▸ **YOUR GOAL**:
Copy every line of the data below exactly as given, except for the pictures.

▸ **DATASET EXCERPT**:

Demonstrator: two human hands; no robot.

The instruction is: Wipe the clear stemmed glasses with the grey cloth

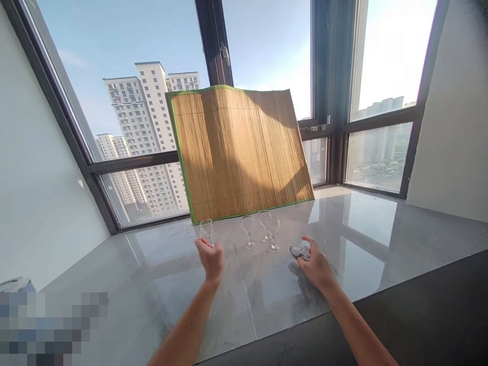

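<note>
Glass cup (206,229) | long axis upright | rim up | in left hand (212,258)

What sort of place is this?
Probably a window nook high in a building, perhaps a home: there's a glossy grey tiled ledge, tall dark-framed glass windows and pale tower blocks outside.

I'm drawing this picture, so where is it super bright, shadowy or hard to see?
In the head view, the right-hand window is glaring white; in the head view, bright reflections shine on the glossy windowsill, shadows cross the bamboo mat, and the clear stemmed glasses look faint.
</note>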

▸ **TASK RESULT**:
Demonstrator: two human hands; no robot.

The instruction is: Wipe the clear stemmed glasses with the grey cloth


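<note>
Glass cup (206,229) | long axis upright | rim up | in left hand (212,258)

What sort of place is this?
Probably a window nook high in a building, perhaps a home: there's a glossy grey tiled ledge, tall dark-framed glass windows and pale tower blocks outside.

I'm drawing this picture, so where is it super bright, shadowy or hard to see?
In the head view, the right-hand window is glaring white; in the head view, bright reflections shine on the glossy windowsill, shadows cross the bamboo mat, and the clear stemmed glasses look faint.
</note>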

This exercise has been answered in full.